TASK PROMPT: Copy all the lines of the listing below exactly. Skip the images.

****************************************

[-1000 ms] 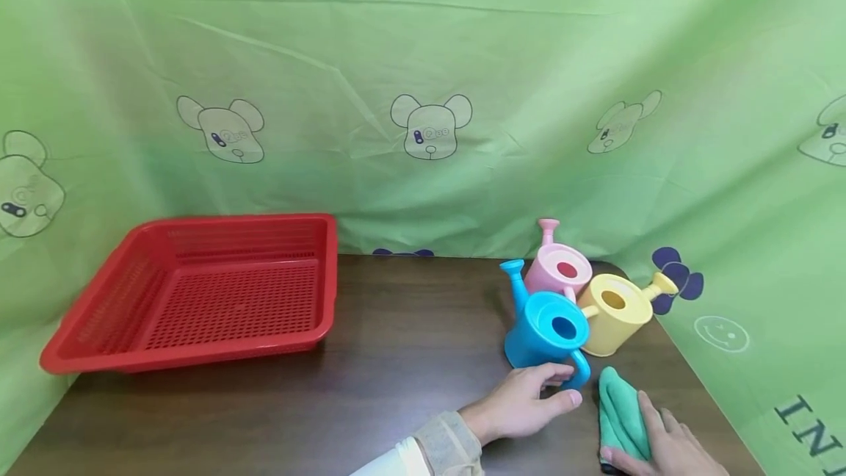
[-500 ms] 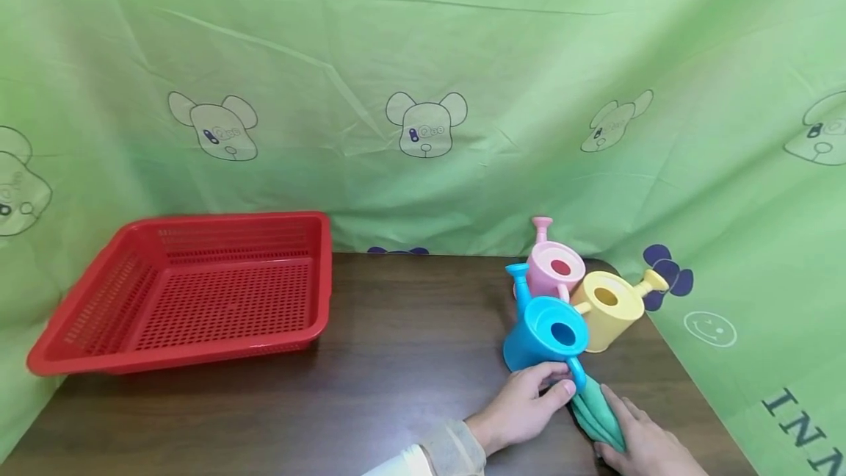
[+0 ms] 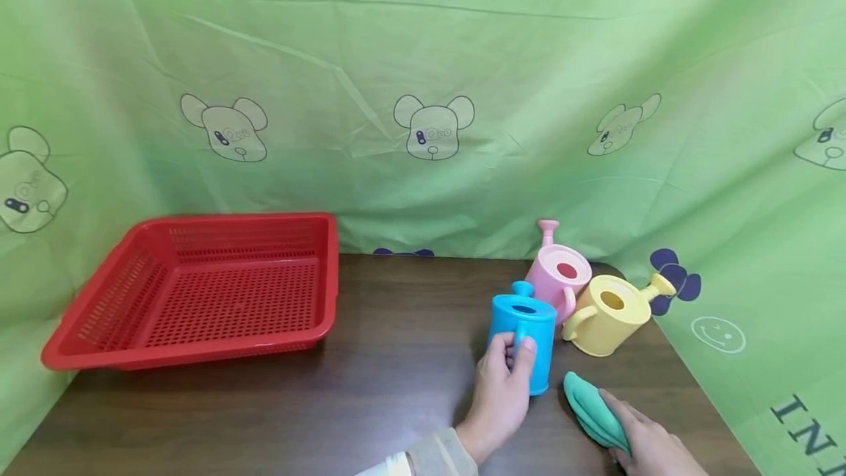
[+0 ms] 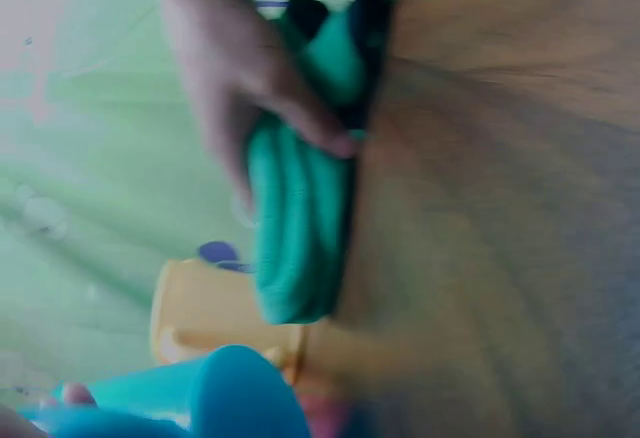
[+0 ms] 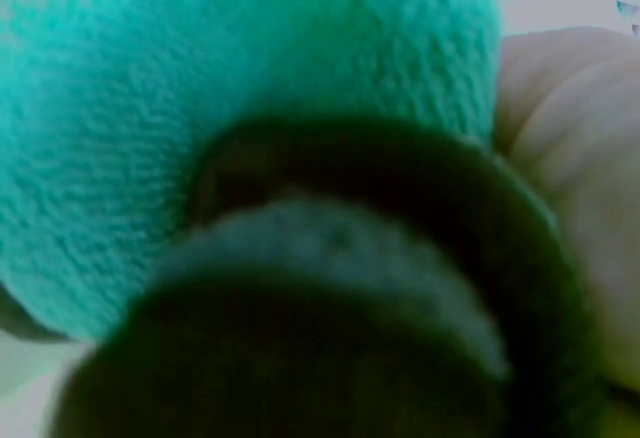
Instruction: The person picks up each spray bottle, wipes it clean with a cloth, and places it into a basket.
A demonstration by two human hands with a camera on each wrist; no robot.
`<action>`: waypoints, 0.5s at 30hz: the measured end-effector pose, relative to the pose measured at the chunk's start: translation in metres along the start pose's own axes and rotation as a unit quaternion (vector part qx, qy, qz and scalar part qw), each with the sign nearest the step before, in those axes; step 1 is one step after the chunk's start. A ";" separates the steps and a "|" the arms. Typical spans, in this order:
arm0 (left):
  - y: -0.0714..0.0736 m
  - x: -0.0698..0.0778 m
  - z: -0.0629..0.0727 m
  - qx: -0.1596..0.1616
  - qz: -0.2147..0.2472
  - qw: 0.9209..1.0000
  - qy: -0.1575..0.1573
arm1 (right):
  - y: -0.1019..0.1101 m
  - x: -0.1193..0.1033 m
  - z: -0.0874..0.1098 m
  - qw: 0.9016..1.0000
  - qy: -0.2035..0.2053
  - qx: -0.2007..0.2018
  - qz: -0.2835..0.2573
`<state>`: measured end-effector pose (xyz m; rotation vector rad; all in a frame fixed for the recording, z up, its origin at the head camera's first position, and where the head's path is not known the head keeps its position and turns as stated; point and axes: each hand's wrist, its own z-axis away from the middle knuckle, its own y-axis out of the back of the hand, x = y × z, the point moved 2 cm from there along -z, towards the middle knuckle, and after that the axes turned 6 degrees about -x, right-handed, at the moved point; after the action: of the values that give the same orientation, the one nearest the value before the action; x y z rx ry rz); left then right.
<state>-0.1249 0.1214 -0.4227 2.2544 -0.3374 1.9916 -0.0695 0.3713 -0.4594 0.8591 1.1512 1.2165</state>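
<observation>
1. Blue watering can [image 3: 539,340], seen from the head: it stands nearly upright near the right end of a dark wood-look surface [image 3: 383,373], handle towards the person. The left hand [image 3: 499,395] is closed round that handle, thumb along it. Whether the can's base touches the surface, I cannot tell. The right hand [image 3: 651,443] grips a folded green cloth [image 3: 593,411] between thumb and fingers, just right of the can. Behind stand 2 more watering cans: pink [image 3: 550,279], and yellow [image 3: 611,325] to its right. Far left is a red basket [image 3: 218,347] with perforated walls. A green curtain [image 3: 429,42] printed with bear faces hangs behind.

2. Left wrist: a sideways, blurred view. The blue can fills the lower left corner, fingertips at its edge; the yellow can is beyond it. Above, the right hand holds the cloth.

3. Right wrist: the cloth's fuzzy texture fills the upper left, beside a blurred part of the hand. A dark rounded shape [image 5: 280,358] covers the bottom.
</observation>
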 end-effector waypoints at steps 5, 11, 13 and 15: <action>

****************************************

REPLY TO THE EXERCISE:
[-1000 ms] 
[-500 ms] 
[+0 ms] 
[+0 ms] 
[+0 ms] 
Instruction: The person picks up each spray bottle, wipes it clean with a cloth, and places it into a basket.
A demonstration by two human hands with a camera on each wrist; no robot.
`<action>`: waypoints, 0.5s at 30hz: the measured end-effector pose, relative to the pose measured at the chunk's start: translation in metres along the start pose's own axes and rotation as a unit quaternion (vector part qx, qy, qz and scalar part qw), each with the sign nearest the step before, in those axes; step 1 is one step after the chunk's start. A ";" separates the steps and a "|" the arms. Typical spans, in this order:
arm0 (left):
  - y: -0.0714..0.0736 m
  - x: -0.0698..0.0778 m
  - z: -0.0629..0.0727 m
  - qx: -0.1596..0.1616
  - qz: -0.2147..0.2472
  - qw: 0.9209..1.0000
  - qy: -0.1575..0.1573
arm1 (right):
  - y: -0.1019..0.1101 m
  - x: -0.1193..0.1033 m
  - z: -0.0874..0.1098 m
  - qw: 0.9016..1.0000
  - qy: -0.2035..0.2053
  - qx: -0.2007..0.2018
  - qz: -0.2835..0.2573
`<state>`: measured end-effector pose (xyz m; rotation vector rad; all in a frame fixed for the recording, z up, its origin at the head camera's first position, and where the head's path is not known the head keeps its position and turns as stated; point and axes: each hand's wrist, its own z-axis away from the middle knuckle, its own y-axis out of the back of the hand, x = y × z, the point moved 2 cm from there along -z, towards the middle knuckle, and after that the axes turned 6 degrees about -x, right-handed, at the moved point; after the action: of the values that give the same orientation, the one nearest the value before the action; x y z rx ry rz); left then right.
<state>-0.1249 0.1214 -0.4227 2.2544 -0.3374 1.9916 -0.0695 0.3713 -0.4594 0.8591 1.1512 1.2165</state>
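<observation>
1. Blue watering can [image 3: 539,340], seen from the head: it stands nearly upright near the right end of a dark wood-look surface [image 3: 383,373], handle towards the person. The left hand [image 3: 499,395] is closed round that handle, thumb along it. Whether the can's base touches the surface, I cannot tell. The right hand [image 3: 651,443] grips a folded green cloth [image 3: 593,411] between thumb and fingers, just right of the can. Behind stand 2 more watering cans: pink [image 3: 550,279], and yellow [image 3: 611,325] to its right. Far left is a red basket [image 3: 218,347] with perforated walls. A green curtain [image 3: 429,42] printed with bear faces hangs behind.

2. Left wrist: a sideways, blurred view. The blue can fills the lower left corner, fingertips at its edge; the yellow can is beyond it. Above, the right hand holds the cloth.

3. Right wrist: the cloth's fuzzy texture fills the upper left, beside a blurred part of the hand. A dark rounded shape [image 5: 280,358] covers the bottom.
</observation>
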 end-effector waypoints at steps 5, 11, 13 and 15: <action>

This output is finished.